◆ **Task description**:
Copy out all lines of the material below in which "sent" occurs.

◆ **Dataset entries**:

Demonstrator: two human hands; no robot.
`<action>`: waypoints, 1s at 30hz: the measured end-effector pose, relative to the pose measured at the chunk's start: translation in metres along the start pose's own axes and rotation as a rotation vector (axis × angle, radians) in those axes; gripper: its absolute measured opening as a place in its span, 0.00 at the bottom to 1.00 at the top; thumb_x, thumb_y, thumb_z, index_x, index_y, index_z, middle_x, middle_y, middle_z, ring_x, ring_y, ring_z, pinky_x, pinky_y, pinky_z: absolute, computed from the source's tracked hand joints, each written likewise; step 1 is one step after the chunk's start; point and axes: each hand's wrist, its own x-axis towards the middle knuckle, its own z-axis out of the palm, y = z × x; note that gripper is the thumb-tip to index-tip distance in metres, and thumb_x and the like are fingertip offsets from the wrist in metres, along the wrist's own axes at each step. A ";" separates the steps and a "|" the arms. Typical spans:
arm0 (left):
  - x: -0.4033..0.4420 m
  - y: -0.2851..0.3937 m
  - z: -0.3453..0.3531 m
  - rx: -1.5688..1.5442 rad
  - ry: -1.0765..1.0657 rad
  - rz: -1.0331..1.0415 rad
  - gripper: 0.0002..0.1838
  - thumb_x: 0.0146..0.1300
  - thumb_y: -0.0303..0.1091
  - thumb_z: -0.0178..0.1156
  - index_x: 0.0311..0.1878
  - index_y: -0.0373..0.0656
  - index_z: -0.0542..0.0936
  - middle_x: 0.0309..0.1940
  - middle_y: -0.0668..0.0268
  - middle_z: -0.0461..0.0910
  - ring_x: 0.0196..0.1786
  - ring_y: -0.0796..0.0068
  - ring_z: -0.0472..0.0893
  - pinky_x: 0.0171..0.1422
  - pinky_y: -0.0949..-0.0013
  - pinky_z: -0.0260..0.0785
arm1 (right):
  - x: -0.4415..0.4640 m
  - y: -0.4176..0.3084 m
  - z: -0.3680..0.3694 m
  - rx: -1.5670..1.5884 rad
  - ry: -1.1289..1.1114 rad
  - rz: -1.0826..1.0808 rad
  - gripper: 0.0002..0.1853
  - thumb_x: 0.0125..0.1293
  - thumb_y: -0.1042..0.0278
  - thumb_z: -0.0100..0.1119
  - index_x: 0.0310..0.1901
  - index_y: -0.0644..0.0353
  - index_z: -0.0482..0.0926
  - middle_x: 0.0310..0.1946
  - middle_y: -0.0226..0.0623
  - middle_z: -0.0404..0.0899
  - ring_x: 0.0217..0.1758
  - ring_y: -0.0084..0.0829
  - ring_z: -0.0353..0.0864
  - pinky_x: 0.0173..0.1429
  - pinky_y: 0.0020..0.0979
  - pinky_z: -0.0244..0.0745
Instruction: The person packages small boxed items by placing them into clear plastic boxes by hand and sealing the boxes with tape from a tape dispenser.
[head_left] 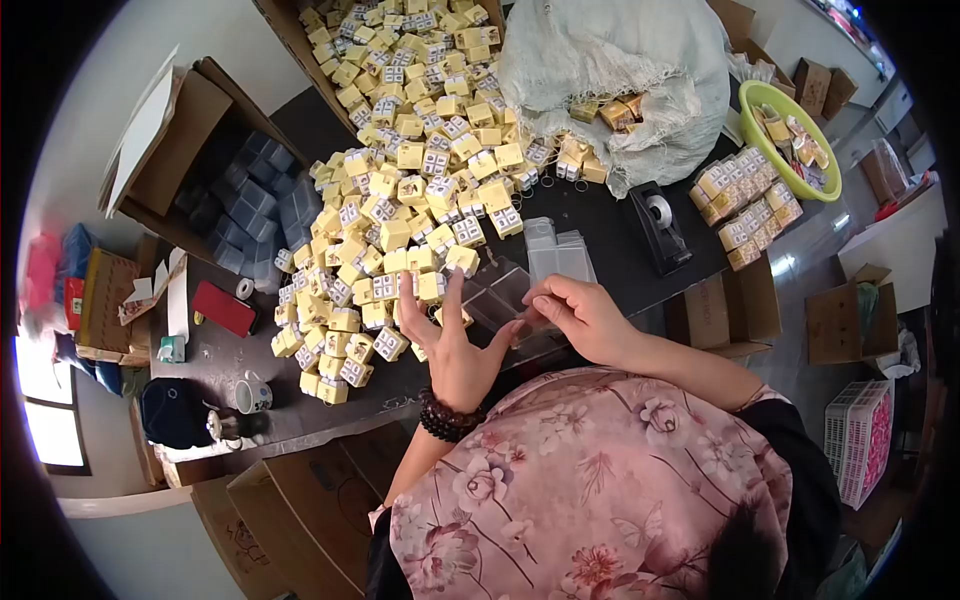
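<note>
My left hand [455, 345], with beaded bracelets at the wrist, has its fingers spread over the near edge of a heap of small yellow-and-white cubes [410, 200]. Its index fingertip is at one yellow cube [461, 261], and its thumb points towards my right hand [588, 318]. That right hand is closed, its fingers curled at the edge of a clear plastic box [497, 292] on the dark table. More clear plastic boxes [556, 250] lie just beyond it. Some cubes carry small metal rings. The right fingertips are partly hidden.
A black tape dispenser [657, 230] stands to the right, near stacked packed cubes [745, 205] and a green basin [750, 100]. Behind is a white woven sack [620, 60]. At left are a carton of clear boxes [180, 130], a red phone [223, 308] and a mug [253, 393].
</note>
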 end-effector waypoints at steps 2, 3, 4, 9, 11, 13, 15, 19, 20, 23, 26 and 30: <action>-0.007 -0.012 0.005 -0.055 -0.004 0.026 0.41 0.40 0.31 0.79 0.60 0.42 0.71 0.56 0.55 0.66 0.62 0.49 0.63 0.64 0.54 0.58 | 0.000 0.000 0.000 -0.119 0.034 -0.029 0.08 0.74 0.70 0.50 0.45 0.67 0.74 0.37 0.38 0.81 0.42 0.25 0.82 0.46 0.27 0.76; -0.010 -0.017 0.008 -0.108 -0.013 0.042 0.35 0.41 0.30 0.78 0.56 0.42 0.74 0.54 0.55 0.68 0.57 0.52 0.66 0.60 0.56 0.60 | 0.000 0.003 -0.001 -0.254 0.036 -0.136 0.08 0.74 0.70 0.49 0.45 0.67 0.74 0.37 0.40 0.81 0.43 0.27 0.82 0.45 0.28 0.76; -0.009 -0.021 0.010 -0.283 -0.022 0.037 0.26 0.44 0.29 0.76 0.49 0.43 0.77 0.48 0.58 0.73 0.50 0.58 0.71 0.56 0.58 0.59 | 0.000 0.007 -0.001 -0.390 0.038 -0.242 0.08 0.74 0.71 0.49 0.46 0.67 0.73 0.37 0.42 0.80 0.44 0.29 0.82 0.45 0.30 0.75; -0.011 -0.026 0.002 -0.316 -0.383 0.105 0.11 0.52 0.27 0.69 0.39 0.45 0.80 0.41 0.67 0.78 0.45 0.65 0.74 0.56 0.63 0.58 | 0.000 0.019 -0.012 -0.396 -0.231 -0.149 0.13 0.74 0.65 0.51 0.52 0.64 0.72 0.44 0.41 0.78 0.45 0.31 0.81 0.48 0.33 0.74; -0.014 -0.028 0.002 -0.479 -0.423 0.092 0.09 0.54 0.27 0.68 0.38 0.45 0.80 0.48 0.65 0.79 0.49 0.64 0.75 0.59 0.63 0.57 | 0.005 0.022 -0.022 -0.236 -0.400 0.036 0.16 0.73 0.62 0.52 0.56 0.63 0.71 0.46 0.39 0.78 0.46 0.31 0.80 0.49 0.34 0.73; -0.013 -0.024 -0.003 -0.587 -0.477 0.063 0.07 0.55 0.28 0.68 0.36 0.44 0.79 0.53 0.63 0.78 0.53 0.63 0.75 0.63 0.63 0.56 | 0.008 0.031 -0.031 0.473 -0.721 0.482 0.27 0.73 0.57 0.51 0.67 0.62 0.62 0.53 0.37 0.75 0.56 0.28 0.76 0.60 0.35 0.70; -0.007 -0.022 -0.008 -0.662 -0.570 0.155 0.07 0.56 0.29 0.68 0.35 0.43 0.79 0.53 0.62 0.78 0.54 0.63 0.75 0.65 0.62 0.55 | 0.021 0.041 -0.035 0.352 -0.862 0.431 0.32 0.68 0.63 0.60 0.68 0.64 0.59 0.58 0.36 0.71 0.58 0.28 0.75 0.61 0.32 0.70; -0.003 -0.025 -0.015 -0.461 -0.559 0.202 0.09 0.53 0.31 0.70 0.34 0.43 0.80 0.49 0.63 0.81 0.48 0.66 0.79 0.65 0.60 0.57 | 0.039 0.032 -0.026 0.155 -0.721 0.399 0.31 0.59 0.70 0.70 0.62 0.64 0.68 0.44 0.36 0.80 0.47 0.24 0.78 0.50 0.28 0.73; -0.002 -0.022 -0.016 -0.430 -0.508 0.213 0.07 0.52 0.30 0.71 0.33 0.43 0.82 0.45 0.64 0.82 0.45 0.67 0.79 0.64 0.60 0.59 | 0.045 0.037 -0.026 0.055 -0.691 0.465 0.31 0.57 0.75 0.71 0.62 0.64 0.68 0.41 0.36 0.81 0.48 0.25 0.79 0.51 0.28 0.74; -0.006 -0.035 -0.010 -0.480 -0.541 0.228 0.06 0.52 0.29 0.71 0.31 0.42 0.83 0.40 0.65 0.83 0.44 0.67 0.79 0.61 0.62 0.62 | 0.042 0.010 -0.028 -0.273 -0.675 0.232 0.26 0.60 0.64 0.69 0.57 0.64 0.72 0.35 0.35 0.84 0.40 0.25 0.82 0.46 0.28 0.75; -0.019 -0.044 -0.010 -0.643 -0.676 -0.052 0.03 0.57 0.27 0.68 0.33 0.38 0.84 0.39 0.63 0.84 0.43 0.72 0.80 0.52 0.70 0.69 | 0.072 -0.001 -0.059 -0.516 -0.322 0.007 0.20 0.64 0.58 0.64 0.52 0.61 0.77 0.41 0.37 0.84 0.43 0.30 0.83 0.47 0.31 0.76; -0.041 -0.057 0.002 -1.170 -1.005 -0.576 0.06 0.65 0.25 0.62 0.43 0.37 0.85 0.47 0.61 0.83 0.48 0.79 0.79 0.52 0.77 0.71 | 0.179 0.038 -0.187 -1.074 0.470 -0.333 0.08 0.61 0.72 0.55 0.39 0.64 0.80 0.35 0.50 0.80 0.39 0.50 0.79 0.45 0.42 0.76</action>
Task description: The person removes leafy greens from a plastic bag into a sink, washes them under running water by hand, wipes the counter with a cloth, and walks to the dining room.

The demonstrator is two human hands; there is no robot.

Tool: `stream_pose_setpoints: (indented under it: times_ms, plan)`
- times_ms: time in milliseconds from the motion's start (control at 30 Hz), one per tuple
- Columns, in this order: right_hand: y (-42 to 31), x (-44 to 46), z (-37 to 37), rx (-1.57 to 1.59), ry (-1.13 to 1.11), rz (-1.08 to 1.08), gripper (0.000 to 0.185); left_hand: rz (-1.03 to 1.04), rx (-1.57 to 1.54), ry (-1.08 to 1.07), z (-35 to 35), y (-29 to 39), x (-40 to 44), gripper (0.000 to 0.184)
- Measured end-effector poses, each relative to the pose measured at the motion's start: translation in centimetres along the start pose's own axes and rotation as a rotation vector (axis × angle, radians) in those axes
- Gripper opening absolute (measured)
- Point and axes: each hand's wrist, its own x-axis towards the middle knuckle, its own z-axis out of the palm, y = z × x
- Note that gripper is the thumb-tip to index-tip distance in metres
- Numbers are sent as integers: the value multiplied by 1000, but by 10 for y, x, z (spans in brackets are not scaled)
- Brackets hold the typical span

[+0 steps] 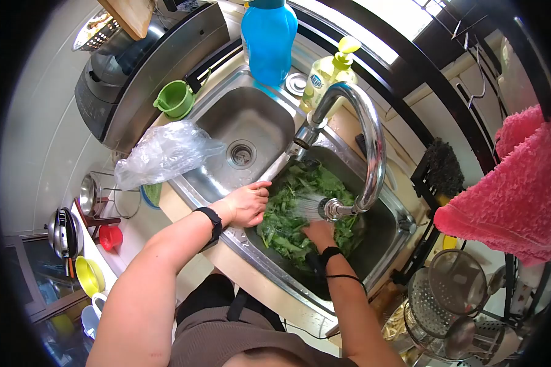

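Observation:
Leafy greens (288, 229) fill the right basin of a double steel sink (393, 252). Water sprays over them from the faucet head (335, 210). My right hand (320, 233) reaches down into the leaves beside the spray, its fingers hidden among them. On the divider between the two basins rests my left hand (248, 205), index finger stretched out and the others bent over the edge, holding nothing that I can see. To its left, a crumpled clear plastic bag (165, 153) lies on the counter and overhangs the left basin.
The curved chrome faucet (376, 140) arches over the right basin. Behind stand a blue bottle (269, 43) and a yellow soap pump bottle (327, 79). A green cup (176, 100) sits at the left basin's corner. A pink towel (508, 189) hangs at right, above several strainers (456, 281).

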Motion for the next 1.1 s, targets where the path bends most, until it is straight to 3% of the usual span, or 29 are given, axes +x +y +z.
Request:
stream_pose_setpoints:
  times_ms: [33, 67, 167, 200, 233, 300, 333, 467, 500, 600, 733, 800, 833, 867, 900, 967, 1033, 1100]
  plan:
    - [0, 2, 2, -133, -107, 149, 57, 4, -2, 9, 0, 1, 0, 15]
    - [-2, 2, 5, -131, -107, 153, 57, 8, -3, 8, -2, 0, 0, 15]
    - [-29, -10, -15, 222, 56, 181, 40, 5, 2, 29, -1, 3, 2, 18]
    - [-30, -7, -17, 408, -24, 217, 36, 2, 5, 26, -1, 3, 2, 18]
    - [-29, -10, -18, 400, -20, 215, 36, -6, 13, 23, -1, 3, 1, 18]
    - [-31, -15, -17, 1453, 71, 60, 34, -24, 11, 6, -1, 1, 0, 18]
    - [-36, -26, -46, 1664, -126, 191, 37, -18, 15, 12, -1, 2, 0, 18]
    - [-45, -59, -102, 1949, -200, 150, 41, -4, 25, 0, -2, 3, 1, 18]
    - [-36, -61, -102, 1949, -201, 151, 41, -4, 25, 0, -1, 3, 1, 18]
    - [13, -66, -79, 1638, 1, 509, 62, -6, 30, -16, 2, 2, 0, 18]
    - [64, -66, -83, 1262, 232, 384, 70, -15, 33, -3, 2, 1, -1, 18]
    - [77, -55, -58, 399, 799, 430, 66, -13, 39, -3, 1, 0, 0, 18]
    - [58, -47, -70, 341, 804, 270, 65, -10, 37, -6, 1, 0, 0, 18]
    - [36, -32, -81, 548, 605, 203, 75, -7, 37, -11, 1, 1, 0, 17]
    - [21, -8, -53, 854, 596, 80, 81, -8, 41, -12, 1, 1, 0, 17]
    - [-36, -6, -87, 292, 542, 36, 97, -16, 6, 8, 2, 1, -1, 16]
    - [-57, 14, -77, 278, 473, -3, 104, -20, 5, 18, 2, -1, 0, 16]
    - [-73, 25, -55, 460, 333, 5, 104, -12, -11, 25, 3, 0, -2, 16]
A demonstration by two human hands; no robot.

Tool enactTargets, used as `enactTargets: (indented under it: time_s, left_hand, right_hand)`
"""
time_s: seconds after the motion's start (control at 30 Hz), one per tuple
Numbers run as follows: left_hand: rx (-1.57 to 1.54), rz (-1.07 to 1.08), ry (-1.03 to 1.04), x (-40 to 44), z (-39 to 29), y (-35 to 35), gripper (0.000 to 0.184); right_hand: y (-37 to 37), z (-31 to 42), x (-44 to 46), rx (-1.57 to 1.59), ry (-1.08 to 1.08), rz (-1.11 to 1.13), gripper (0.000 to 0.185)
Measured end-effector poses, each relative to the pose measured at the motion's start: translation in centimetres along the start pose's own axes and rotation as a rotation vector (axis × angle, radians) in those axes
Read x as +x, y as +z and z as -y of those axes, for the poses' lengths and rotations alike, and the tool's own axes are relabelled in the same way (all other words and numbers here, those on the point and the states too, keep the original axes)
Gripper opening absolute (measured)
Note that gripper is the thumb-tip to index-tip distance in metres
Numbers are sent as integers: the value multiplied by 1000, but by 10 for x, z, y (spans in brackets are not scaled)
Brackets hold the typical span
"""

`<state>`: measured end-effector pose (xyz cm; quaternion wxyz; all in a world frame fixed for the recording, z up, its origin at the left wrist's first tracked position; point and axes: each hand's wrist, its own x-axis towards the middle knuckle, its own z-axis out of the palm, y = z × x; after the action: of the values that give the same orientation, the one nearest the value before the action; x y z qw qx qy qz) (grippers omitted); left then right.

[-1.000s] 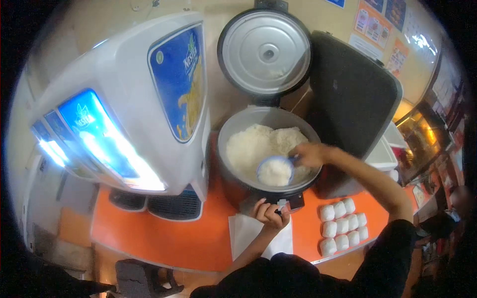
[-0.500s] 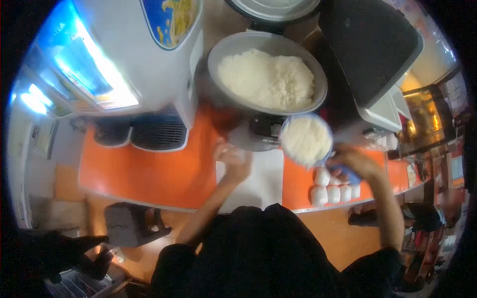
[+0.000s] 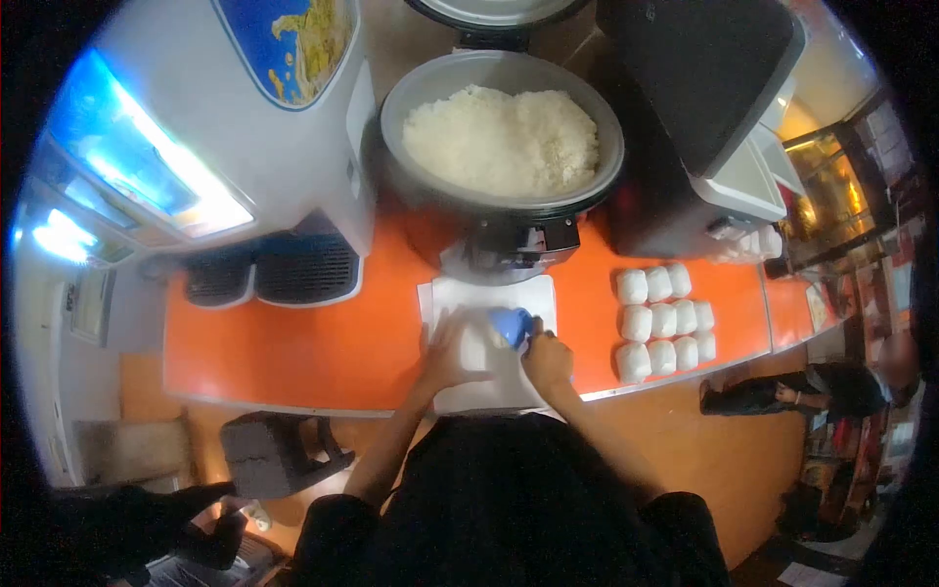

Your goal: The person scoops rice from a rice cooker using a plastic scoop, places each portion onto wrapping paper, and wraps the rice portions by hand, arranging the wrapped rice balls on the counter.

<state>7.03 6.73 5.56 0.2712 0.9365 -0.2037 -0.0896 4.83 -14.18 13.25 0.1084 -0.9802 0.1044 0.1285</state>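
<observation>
My right hand point(image 3: 549, 362) grips the handle of a blue cup-shaped scoop point(image 3: 510, 324), held tilted low over white paper sheets point(image 3: 533, 293). Rice under the scoop's mouth is hard to make out against the white paper. My left hand point(image 3: 452, 360) is open on the left part of the sheets, fingers spread, close to the scoop and slightly blurred. Just beyond the paper stands an open rice cooker point(image 3: 533, 240) holding a large mound of white rice point(image 3: 499, 142).
Several white wrapped bundles point(image 3: 663, 318) sit in rows on the orange counter point(image 3: 293, 342). A black box with its lid raised point(image 3: 714, 88) stands right of the cooker. A drink dispenser point(image 3: 303, 157) is on the left. Another person point(image 3: 841, 386) is at the far right.
The scoop, heaped with rice beside the cooker before, has moved left and down over the paper and tipped. My left hand has spread on the sheets. The wrapped bundles are now fully visible.
</observation>
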Motion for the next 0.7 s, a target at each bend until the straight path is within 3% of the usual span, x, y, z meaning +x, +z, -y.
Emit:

◆ **Solved exercise**:
- Numbers are sent as integers: the value multiplied by 1000, but by 10 for y, x, z (spans in brackets are not scaled)
Numbers are sent as integers: the value multiplied by 1000, but by 10 for x, z, y (spans in brackets are not scaled)

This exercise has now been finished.